- What is being asked: Because the copy must hold no pictures, return the data below with all of its words intact.

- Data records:
►
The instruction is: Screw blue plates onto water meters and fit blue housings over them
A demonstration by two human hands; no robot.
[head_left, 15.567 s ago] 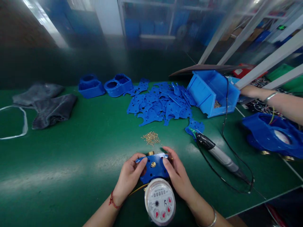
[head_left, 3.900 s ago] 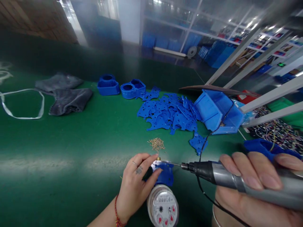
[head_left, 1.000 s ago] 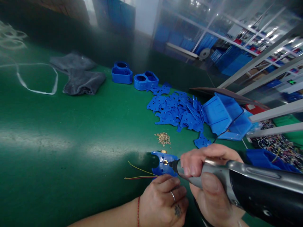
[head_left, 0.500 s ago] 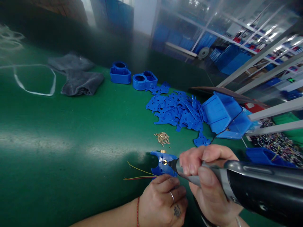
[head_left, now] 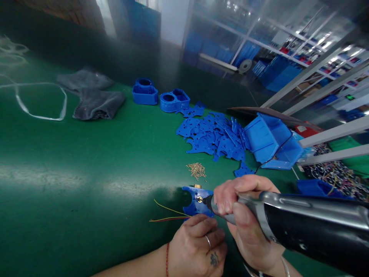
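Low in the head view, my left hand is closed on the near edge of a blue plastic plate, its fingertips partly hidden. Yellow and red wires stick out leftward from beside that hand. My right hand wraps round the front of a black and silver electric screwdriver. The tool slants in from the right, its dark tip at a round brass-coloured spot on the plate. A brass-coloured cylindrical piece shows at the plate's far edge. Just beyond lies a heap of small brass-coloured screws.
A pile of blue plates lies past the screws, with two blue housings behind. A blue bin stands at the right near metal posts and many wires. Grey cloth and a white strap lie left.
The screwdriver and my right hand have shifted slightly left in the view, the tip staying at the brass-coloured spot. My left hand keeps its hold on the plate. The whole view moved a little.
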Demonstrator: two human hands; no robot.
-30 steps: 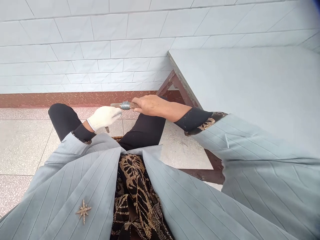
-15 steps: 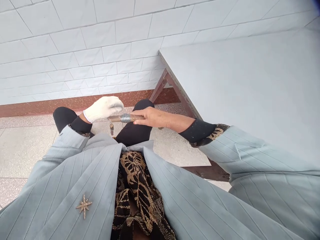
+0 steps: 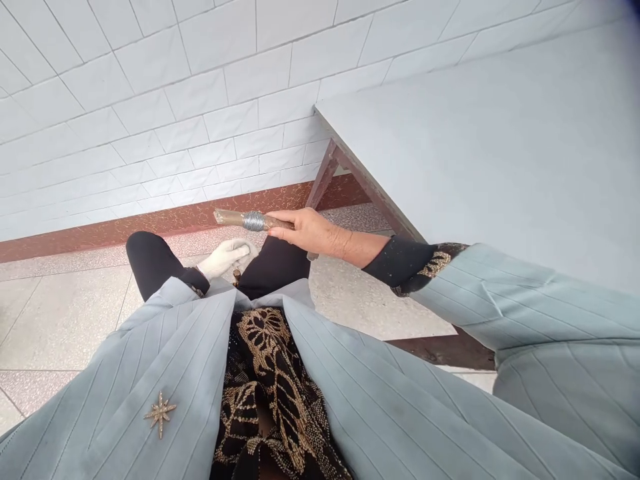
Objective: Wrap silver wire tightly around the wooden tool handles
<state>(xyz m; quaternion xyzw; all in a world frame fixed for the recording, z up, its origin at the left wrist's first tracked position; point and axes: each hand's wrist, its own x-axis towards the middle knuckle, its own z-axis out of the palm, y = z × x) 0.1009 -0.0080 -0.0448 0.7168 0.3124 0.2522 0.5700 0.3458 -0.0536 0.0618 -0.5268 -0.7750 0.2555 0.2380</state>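
Observation:
My right hand [image 3: 307, 230], bare, grips a brown wooden stick [image 3: 230, 217] held level above my right knee. Silver wire [image 3: 254, 221] is wound around the stick near its middle. The stick's left end points free to the left; its other end runs under my palm and is hidden. Lower down, between my knees, my left hand [image 3: 227, 257] wears a white glove. Its fingers are curled closed, and whatever they may hold is hidden. A small gold-brown thing [image 3: 237, 274] shows just below the glove, too small to name.
On the right stands a light grey table [image 3: 480, 160] with a reddish-brown frame [image 3: 323, 175]. A white tiled wall [image 3: 230, 120] with a brown skirting band [image 3: 165, 220] rises ahead. Pale speckled floor [image 3: 60, 313] lies under my bent knees [image 3: 146, 263].
My left gloved hand has left the stick's left end and dropped down between my knees. My right hand still holds the stick, raised slightly, with its left end now uncovered.

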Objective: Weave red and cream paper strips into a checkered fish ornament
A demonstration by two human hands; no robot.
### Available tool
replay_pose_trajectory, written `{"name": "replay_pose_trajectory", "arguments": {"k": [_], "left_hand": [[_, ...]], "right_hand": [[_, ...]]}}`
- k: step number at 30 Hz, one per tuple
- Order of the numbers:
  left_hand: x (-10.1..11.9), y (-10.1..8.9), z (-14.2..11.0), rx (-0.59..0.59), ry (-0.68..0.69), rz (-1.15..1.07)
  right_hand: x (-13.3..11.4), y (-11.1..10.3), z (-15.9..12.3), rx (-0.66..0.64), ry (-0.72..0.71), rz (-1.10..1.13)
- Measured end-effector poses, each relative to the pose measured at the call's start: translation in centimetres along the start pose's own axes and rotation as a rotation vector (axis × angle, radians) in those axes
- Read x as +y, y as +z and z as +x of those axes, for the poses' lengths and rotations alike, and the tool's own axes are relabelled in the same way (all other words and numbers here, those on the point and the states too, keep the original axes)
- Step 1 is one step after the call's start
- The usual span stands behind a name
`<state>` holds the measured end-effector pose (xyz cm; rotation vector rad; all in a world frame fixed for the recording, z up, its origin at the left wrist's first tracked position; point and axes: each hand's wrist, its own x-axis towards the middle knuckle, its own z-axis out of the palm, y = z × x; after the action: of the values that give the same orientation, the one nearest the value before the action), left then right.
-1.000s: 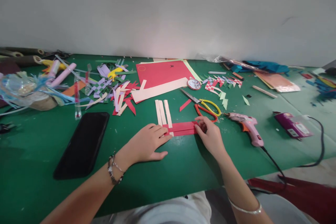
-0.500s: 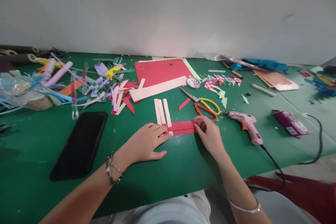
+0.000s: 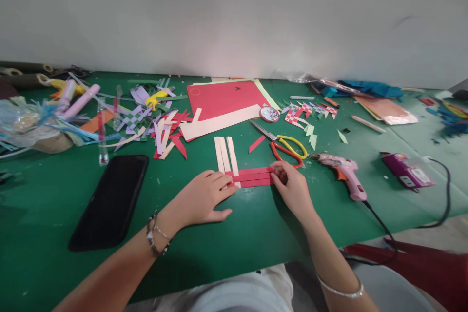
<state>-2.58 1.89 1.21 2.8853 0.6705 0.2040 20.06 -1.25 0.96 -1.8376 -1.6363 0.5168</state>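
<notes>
Three cream paper strips (image 3: 225, 155) point away from me, with red paper strips (image 3: 254, 176) laid sideways and woven through their near ends. My left hand (image 3: 206, 197) lies flat, fingertips pressing on the left end of the weave, thumb stretched out to the side. At the other end of the red strips, my right hand (image 3: 292, 187) has thumb and fingers pinched on their tips, which its fingers partly hide. Scissors (image 3: 281, 144) with red and yellow handles lie just beyond the right hand. A loose red strip (image 3: 257, 144) is beside the blades.
A pink glue gun (image 3: 345, 170) and a purple box (image 3: 407, 171) with a cord lie to the right. A black phone (image 3: 109, 202) is on the left. Behind are red paper sheets (image 3: 223, 100), a small round dish (image 3: 269, 113) and paper scraps (image 3: 168, 136).
The red strips have shifted slightly against each other under my hands, so two thin lines between them now show. Both hands stay in nearly the same place.
</notes>
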Motion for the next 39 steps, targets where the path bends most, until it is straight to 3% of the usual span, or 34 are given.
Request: {"name": "replay_pose_trajectory", "arguments": {"k": [10, 15, 18, 20, 28, 39], "left_hand": [[0.0, 0.1, -0.1, 0.018, 0.007, 0.009], [-0.1, 0.2, -0.1, 0.031, 0.015, 0.018], [-0.1, 0.2, -0.2, 0.024, 0.014, 0.025], [-0.1, 0.2, -0.2, 0.022, 0.014, 0.031], [-0.1, 0.0, -0.2, 0.032, 0.007, 0.033], [-0.1, 0.2, -0.3, 0.056, 0.02, 0.007]], "right_hand": [[0.6, -0.1, 0.0, 0.05, -0.052, -0.094], [0.0, 0.0, -1.0, 0.194, -0.25, -0.217], [-1.5, 1.0, -2.1, 0.082, -0.47, -0.306], [-2.4, 1.9, -2.6, -0.017, -0.533, -0.394], [-3.0, 3.0, -3.2, -0.131, -0.467, -0.605], [-1.2, 1.1, -3.3, 0.055, -0.416, -0.657]]}}
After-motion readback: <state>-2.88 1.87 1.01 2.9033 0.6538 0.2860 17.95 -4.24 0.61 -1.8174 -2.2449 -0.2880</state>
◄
- Task result:
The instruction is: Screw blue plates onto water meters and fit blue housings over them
A demonstration by two human hands; no robot.
[head_left, 15.567 s ago] 
[head_left, 3.900 s ago] 
[head_left, 1.000 s ago] 
[head_left, 0.500 s ago] 
[head_left, now] 
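Low in the head view, my left hand is closed on the near edge of a blue plastic plate, its fingertips partly hidden. Yellow and red wires stick out leftward from beside that hand. My right hand wraps round the front of a black and silver electric screwdriver. The tool slants in from the right, its dark tip at a round brass-coloured spot on the plate. A brass-coloured cylindrical piece shows at the plate's far edge. Just beyond lies a heap of small brass-coloured screws.
A pile of blue plates lies past the screws, with two blue housings behind. A blue bin stands at the right near metal posts and many wires. Grey cloth and a white strap lie left.
The screwdriver and my right hand have shifted slightly left in the view, the tip staying at the brass-coloured spot. My left hand keeps its hold on the plate. The whole view moved a little.
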Demonstrator: two human hands; no robot.
-30 steps: 
-15 steps: 
+0 steps: 
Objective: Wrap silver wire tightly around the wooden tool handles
<state>(xyz m; quaternion xyzw; all in a world frame fixed for the recording, z up, its origin at the left wrist's first tracked position; point and axes: each hand's wrist, its own x-axis towards the middle knuckle, its own z-axis out of the palm, y = z × x) 0.1009 -0.0080 -0.0448 0.7168 0.3124 0.2522 0.5700 0.3458 -0.0536 0.0618 -0.5268 -0.7750 0.2555 0.2380</state>
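Observation:
My right hand [image 3: 307, 230], bare, grips a brown wooden stick [image 3: 230, 217] held level above my right knee. Silver wire [image 3: 254, 221] is wound around the stick near its middle. The stick's left end points free to the left; its other end runs under my palm and is hidden. Lower down, between my knees, my left hand [image 3: 227, 257] wears a white glove. Its fingers are curled closed, and whatever they may hold is hidden. A small gold-brown thing [image 3: 237, 274] shows just below the glove, too small to name.
On the right stands a light grey table [image 3: 480, 160] with a reddish-brown frame [image 3: 323, 175]. A white tiled wall [image 3: 230, 120] with a brown skirting band [image 3: 165, 220] rises ahead. Pale speckled floor [image 3: 60, 313] lies under my bent knees [image 3: 146, 263].
My left gloved hand has left the stick's left end and dropped down between my knees. My right hand still holds the stick, raised slightly, with its left end now uncovered.
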
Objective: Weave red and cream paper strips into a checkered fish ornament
A demonstration by two human hands; no robot.
### Available tool
replay_pose_trajectory, written `{"name": "replay_pose_trajectory", "arguments": {"k": [_], "left_hand": [[_, ...]], "right_hand": [[_, ...]]}}`
- k: step number at 30 Hz, one per tuple
- Order of the numbers:
  left_hand: x (-10.1..11.9), y (-10.1..8.9), z (-14.2..11.0), rx (-0.59..0.59), ry (-0.68..0.69), rz (-1.15..1.07)
  right_hand: x (-13.3..11.4), y (-11.1..10.3), z (-15.9..12.3), rx (-0.66..0.64), ry (-0.72..0.71), rz (-1.10..1.13)
- Measured end-effector poses, each relative to the pose measured at the call's start: translation in centimetres along the start pose's own axes and rotation as a rotation vector (axis × angle, radians) in those axes
- Read x as +y, y as +z and z as +x of those axes, for the poses' lengths and rotations alike, and the tool's own axes are relabelled in the same way (all other words and numbers here, those on the point and the states too, keep the original axes)
- Step 1 is one step after the call's start
- The usual span stands behind a name
`<state>` holds the measured end-effector pose (xyz cm; rotation vector rad; all in a world frame fixed for the recording, z up, its origin at the left wrist's first tracked position; point and axes: each hand's wrist, its own x-axis towards the middle knuckle, its own z-axis out of the palm, y = z × x; after the action: of the values that give the same orientation, the one nearest the value before the action), left then right.
-1.000s: 
-0.500s: 
+0.000s: 
<state>-2.58 1.89 1.21 2.8853 0.6705 0.2040 20.06 -1.25 0.96 -1.8376 -1.6363 0.5168</state>
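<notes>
Three cream paper strips (image 3: 225, 155) point away from me, with red paper strips (image 3: 254, 176) laid sideways and woven through their near ends. My left hand (image 3: 206, 197) lies flat, fingertips pressing on the left end of the weave, thumb stretched out to the side. At the other end of the red strips, my right hand (image 3: 292, 187) has thumb and fingers pinched on their tips, which its fingers partly hide. Scissors (image 3: 281, 144) with red and yellow handles lie just beyond the right hand. A loose red strip (image 3: 257, 144) is beside the blades.
A pink glue gun (image 3: 345, 170) and a purple box (image 3: 407, 171) with a cord lie to the right. A black phone (image 3: 109, 202) is on the left. Behind are red paper sheets (image 3: 223, 100), a small round dish (image 3: 269, 113) and paper scraps (image 3: 168, 136).
The red strips have shifted slightly against each other under my hands, so two thin lines between them now show. Both hands stay in nearly the same place.
</notes>
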Motion for the next 39 steps, targets where the path bends most, until it is straight to 3% of the usual span, or 34 are given.
Request: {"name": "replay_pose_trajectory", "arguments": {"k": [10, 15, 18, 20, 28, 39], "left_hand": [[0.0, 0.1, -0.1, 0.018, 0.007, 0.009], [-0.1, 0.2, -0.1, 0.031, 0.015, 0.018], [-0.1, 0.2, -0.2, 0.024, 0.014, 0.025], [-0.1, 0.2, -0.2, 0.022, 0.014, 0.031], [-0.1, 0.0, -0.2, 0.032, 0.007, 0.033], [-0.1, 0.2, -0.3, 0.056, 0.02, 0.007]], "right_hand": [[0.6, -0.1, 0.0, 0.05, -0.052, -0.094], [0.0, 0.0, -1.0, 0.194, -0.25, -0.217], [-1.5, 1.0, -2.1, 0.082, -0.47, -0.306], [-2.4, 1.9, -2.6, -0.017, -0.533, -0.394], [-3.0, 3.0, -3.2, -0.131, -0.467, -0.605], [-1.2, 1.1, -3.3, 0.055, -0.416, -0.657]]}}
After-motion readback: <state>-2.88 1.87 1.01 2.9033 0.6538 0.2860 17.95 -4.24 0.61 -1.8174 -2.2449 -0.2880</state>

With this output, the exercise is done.